-- WORK REQUIRED --
Would you please return the data below verbatim, without its pictures?
[[ PROVIDED MATERIAL open ]]
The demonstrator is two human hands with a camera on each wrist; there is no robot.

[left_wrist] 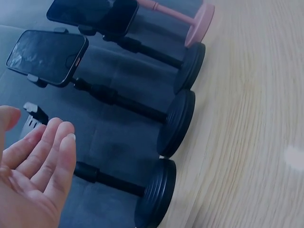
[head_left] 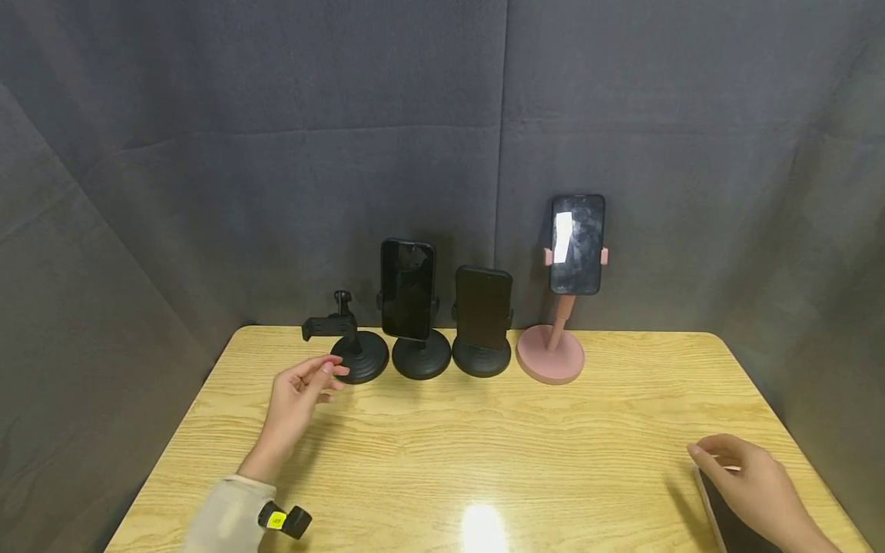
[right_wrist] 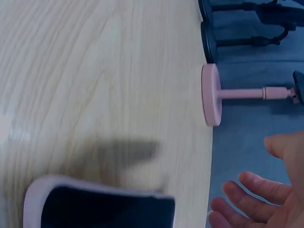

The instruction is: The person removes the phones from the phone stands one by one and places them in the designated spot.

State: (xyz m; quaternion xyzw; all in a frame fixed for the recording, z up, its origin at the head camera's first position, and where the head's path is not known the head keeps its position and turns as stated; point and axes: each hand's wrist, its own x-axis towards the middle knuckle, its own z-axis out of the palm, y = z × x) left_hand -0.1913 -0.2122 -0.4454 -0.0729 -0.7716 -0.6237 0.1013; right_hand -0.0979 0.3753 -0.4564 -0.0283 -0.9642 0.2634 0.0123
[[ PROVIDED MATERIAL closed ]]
-- REPLY TO THE TASK --
The demonstrator is two human hands with a camera on each wrist; there is no robot.

[left_wrist] 
[head_left] 
[right_wrist] 

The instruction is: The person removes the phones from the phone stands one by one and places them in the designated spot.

State: (xyz m; quaternion xyzw; all in a frame fixed for the recording, z up, its origin at the head camera's first position, and where the head's path is not known the head keeps its position and turns as stated; point and axes: each hand's wrist, its own x-axis towards the middle knuckle, its own z-axis out of the palm, y = z × x) left_hand -0.1913 -0.2122 -0.4454 -0.0729 -0.7716 -0.6237 0.1013; right_hand -0.0979 0.3753 -0.4564 -0.0283 -0.9642 0.2634 0.0123

Work on this exercise has been finished.